2 thoughts on “The Arc Celebrates Law Enacted to Support Family Caregivers

  1. I found your sight searching for child and adult care for children & adults with autism, ADD, etc. I am forwarding this information to my daughter who is moving from Utah to Arizona. She is a single parent who has just gone through a very difficult and abusive marriage & divorce. Her immediate family live in Arizona. She has 2 children aged 16 and 20. She is an amazing parent and a teachers assistant. She is trying to garner factual information to validate moving here to Arizona. The job market here is great. Her sister has one child with Autism and ADD as well, who does not work and is able to be that extra family to help get children to and from school. We are anxious to find out how ARC can transition children still in school and transition young adults into their community and how to find benefits they need, like respite care, etc. She is gathering up the paperwork for federal & state support and is receiving help to do that. My husband and I set up 2 special needs trust one for each of her children. We will e contacting local chapters of ARC to see what benefits are available for the children. If there are any ideas you may have to help her transition here with her children and support what is available for them in Arizona, we would love to hear them. Thank you.

  2. Great news about the Family Caregiving Act but you actually haven’t said what you accomplished or what changes are in order to help us aging caregivers facing our own retirement/mortality while pondering our adult childrens future.

    Here’s some suggestions….

    1. Major tax breaks for people caring for their disabled love ones in house 24/7.At the moment only medical issues are allowed to be taken off taxes. But what about the hundreds, even thousands of dollars we spend every month/year on things we normally wouldnt if we werent caring for a handicapped person? What about all the cash I spend doing things with, to, and for my son, that I have to also spend on myself? or pay for his aid?Toys? Games? Videos? recreation? gym memberships? pool memberships? gas and wear and tear on the car, damage to things around the house, stuff I have to replace,does anyone stop to think of how expensive it is to keep a mentally challenged person entertained and occupied 24/7? PLUS the fact that Im losing out on an income by giving up all hopes of a career and staying home full time. So, major tax breaks please.

    2.Streamline procedures and rules. For instance, in the Fee for Service program, money is available for paying for a day program OR paying for an assistant, aide or companion, which is great. And you can hire a relative, which is even better. BUT…if the relative Also happens to be a guardian…they are ineligible. Guardians cannot be paid caretakers, and I dont know why. If you know, love or trust someone enough to be your mentally challenged childs co guardian, why cant you have the option of hiring them as caretaker? After all, who better to deal with and understand…and forgive…. the often challenging behaviors that our loved ones make us deal with.Id much rather have the option to hire a guardian than a stranger from an agency. Oddly enough, the PPP program Does allow guardians to be caregivers, so there you have a weird disconnect. Why one program and not the other giving you that option?

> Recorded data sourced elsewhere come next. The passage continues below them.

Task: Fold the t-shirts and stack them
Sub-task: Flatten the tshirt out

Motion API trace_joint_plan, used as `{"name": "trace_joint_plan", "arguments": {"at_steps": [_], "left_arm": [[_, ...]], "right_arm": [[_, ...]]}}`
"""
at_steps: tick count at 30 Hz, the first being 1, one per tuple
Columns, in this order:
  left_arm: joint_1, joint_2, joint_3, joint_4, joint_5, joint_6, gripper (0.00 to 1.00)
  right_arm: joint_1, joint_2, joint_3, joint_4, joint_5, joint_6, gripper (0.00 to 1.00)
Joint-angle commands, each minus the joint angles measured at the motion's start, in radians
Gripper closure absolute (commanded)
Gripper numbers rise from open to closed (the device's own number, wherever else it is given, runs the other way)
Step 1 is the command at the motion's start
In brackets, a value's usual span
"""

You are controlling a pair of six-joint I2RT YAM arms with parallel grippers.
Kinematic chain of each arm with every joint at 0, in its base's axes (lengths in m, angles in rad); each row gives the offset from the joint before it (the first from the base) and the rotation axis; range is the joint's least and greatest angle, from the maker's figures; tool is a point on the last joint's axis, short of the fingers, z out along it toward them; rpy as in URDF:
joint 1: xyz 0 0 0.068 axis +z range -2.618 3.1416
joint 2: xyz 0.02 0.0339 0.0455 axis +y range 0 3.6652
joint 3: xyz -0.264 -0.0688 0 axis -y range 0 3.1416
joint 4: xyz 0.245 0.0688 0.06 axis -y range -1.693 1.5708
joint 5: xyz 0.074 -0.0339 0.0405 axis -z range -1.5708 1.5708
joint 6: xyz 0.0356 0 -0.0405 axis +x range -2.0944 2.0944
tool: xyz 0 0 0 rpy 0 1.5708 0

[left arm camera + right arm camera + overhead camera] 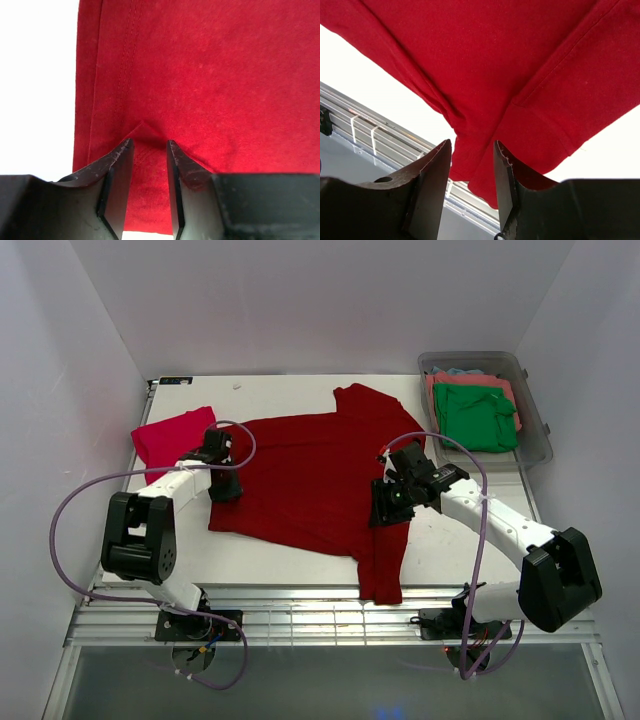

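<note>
The dark red shirt (310, 475) lies spread across the middle of the table (300, 390), one sleeve over the near edge. The right gripper (472, 142) clamps a bunch of it by that sleeve. The left gripper (149, 142) has its jaws astride a pucker at the left hem, and I cannot tell whether it grips. A pink shirt (165, 437) sits at the left edge.

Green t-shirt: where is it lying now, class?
In the top view, the green t-shirt lies on a coral t-shirt inside the clear plastic tub at the table's far right.
</note>
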Motion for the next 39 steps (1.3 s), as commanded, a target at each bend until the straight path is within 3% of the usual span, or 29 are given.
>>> {"name": "trace_joint_plan", "arguments": {"at_steps": [1,7,10,11,13,20,25,32,39], "left_arm": [[-0.005,0.019,-0.007,0.013,-0.005,0.003,0.56],[-0.005,0.046,-0.028,0.021,-0.002,-0.001,0.59],[-0.006,0.036,-0.030,0.021,-0.006,0.002,0.81],[-0.006,0.028,-0.030,0.021,-0.006,0.003,0.93],[-0.006,0.013,-0.027,0.013,-0.011,0.005,1.00],[-0.011,-0.164,-0.016,-0.059,0.004,-0.009,1.00],[-0.011,-0.311,-0.045,-0.112,0.041,-0.016,0.87],[-0.034,-0.440,-0.062,-0.207,0.063,-0.069,0.89],[-0.040,-0.408,-0.036,-0.293,0.089,-0.072,0.83]], "right_arm": [[0.003,-0.025,0.002,0.004,-0.001,-0.006,0.54],[0.003,-0.036,-0.009,0.005,0.002,-0.001,0.54],[0.003,-0.042,-0.023,0.004,0.007,0.001,0.54],[0.003,-0.045,-0.026,0.005,0.007,0.001,0.54],[0.003,-0.046,-0.038,0.007,0.008,0.004,0.54],[0.003,-0.033,-0.050,0.018,-0.007,-0.002,0.54],[0.004,0.003,-0.037,0.034,-0.021,-0.013,0.54],[0.009,0.061,0.008,0.047,-0.039,-0.019,0.54],[0.014,0.099,0.038,0.063,-0.047,-0.027,0.54]]}}
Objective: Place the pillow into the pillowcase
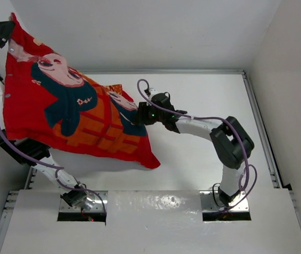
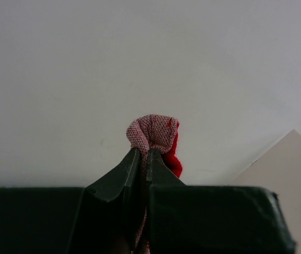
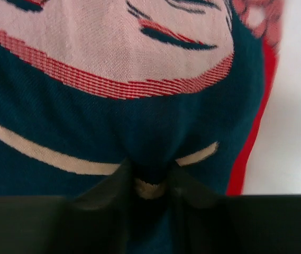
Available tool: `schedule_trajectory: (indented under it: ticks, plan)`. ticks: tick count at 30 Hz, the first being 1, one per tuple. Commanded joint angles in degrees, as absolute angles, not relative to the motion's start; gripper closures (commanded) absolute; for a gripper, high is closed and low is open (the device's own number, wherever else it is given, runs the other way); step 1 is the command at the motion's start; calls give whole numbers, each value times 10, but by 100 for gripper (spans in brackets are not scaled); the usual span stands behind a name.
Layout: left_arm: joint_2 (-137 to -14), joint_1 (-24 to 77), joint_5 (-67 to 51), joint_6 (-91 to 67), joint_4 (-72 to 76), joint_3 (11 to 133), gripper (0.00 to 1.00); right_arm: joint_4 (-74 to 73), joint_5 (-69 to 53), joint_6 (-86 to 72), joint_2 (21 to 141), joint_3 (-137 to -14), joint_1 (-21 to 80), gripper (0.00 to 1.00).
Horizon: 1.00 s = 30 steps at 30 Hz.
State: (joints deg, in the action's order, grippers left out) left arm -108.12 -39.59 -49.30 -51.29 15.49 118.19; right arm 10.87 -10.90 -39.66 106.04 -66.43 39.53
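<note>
1 pillowcase (image 1: pixel 76 116); L gripper (image 2: pixel 143 153), R gripper (image 3: pixel 150 177) clamped.

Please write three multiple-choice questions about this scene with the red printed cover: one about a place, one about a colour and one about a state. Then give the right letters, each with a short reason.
1. Where does the left gripper hold the thin red fabric pillowcase printed with cartoon faces?
A. at its far left corner
B. at its near right corner
C. at its middle

2. What colour is the hair printed on the pillowcase?
A. green
B. dark blue
C. yellow

3. In what state is the right gripper?
A. open, holding nothing
B. shut on nothing
C. shut on the pillowcase

Answers:
1 A: the top view shows that corner raised at the left gripper.
2 B: dark blue surrounds the faces in the top view.
3 C: the right wrist view shows fabric pinched between its fingers.
</note>
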Motion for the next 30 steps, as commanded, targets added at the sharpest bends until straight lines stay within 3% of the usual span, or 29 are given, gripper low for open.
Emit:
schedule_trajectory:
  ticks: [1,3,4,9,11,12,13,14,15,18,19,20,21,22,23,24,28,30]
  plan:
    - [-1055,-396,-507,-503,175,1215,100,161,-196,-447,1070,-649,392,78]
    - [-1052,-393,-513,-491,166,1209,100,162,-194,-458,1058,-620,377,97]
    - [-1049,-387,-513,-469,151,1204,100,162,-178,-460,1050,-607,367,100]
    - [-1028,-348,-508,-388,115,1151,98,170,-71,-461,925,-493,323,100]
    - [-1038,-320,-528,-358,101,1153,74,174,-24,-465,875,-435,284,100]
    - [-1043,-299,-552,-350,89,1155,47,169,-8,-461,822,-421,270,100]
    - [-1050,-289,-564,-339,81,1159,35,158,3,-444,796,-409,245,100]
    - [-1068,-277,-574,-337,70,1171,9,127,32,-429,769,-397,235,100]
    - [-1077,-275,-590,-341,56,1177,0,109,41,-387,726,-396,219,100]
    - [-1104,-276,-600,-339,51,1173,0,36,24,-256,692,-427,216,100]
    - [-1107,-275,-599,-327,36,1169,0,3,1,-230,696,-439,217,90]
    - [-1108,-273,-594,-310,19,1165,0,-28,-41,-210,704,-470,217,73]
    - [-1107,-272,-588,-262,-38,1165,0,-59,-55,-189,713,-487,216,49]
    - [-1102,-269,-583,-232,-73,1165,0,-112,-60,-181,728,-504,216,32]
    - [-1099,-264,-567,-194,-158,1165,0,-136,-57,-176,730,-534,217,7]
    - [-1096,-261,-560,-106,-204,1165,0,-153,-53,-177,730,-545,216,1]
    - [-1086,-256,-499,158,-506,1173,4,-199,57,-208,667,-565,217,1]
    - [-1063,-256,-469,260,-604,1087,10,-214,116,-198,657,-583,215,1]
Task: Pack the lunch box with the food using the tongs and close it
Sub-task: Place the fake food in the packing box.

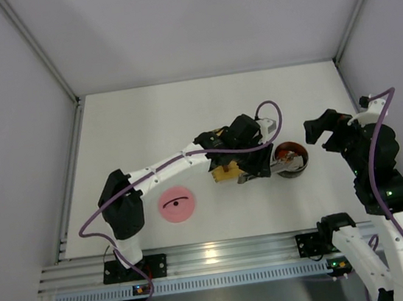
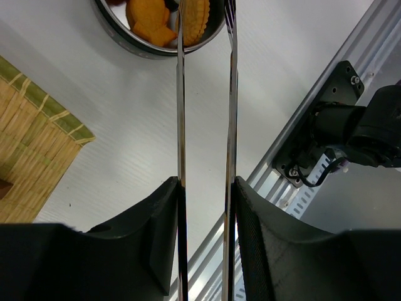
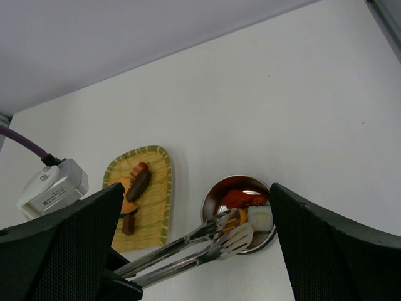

    3. Aging Baby Boomers are starting to think about their options. If they have any money to leave their kids, why not make interest free mortgages available to to parents willing to help their millennial kids buy homes IF the millennias are willing to care for their handicapped sibling? In other words, make it easier for people to purchase their own home with their own money, but waive the mortgage interest so its more affordable. Given that anyone caring for a disabled person will have to give up part or all of their income for the rest of their lives its only fair to give them a break, and since the banks were helped out after the crash that was Entirely their fault in 2009 with BILLIONS of tax payer dollars I figure thats the least they could do. Best yet, its an incentive for siblings to bring their handicapped loved one into their home.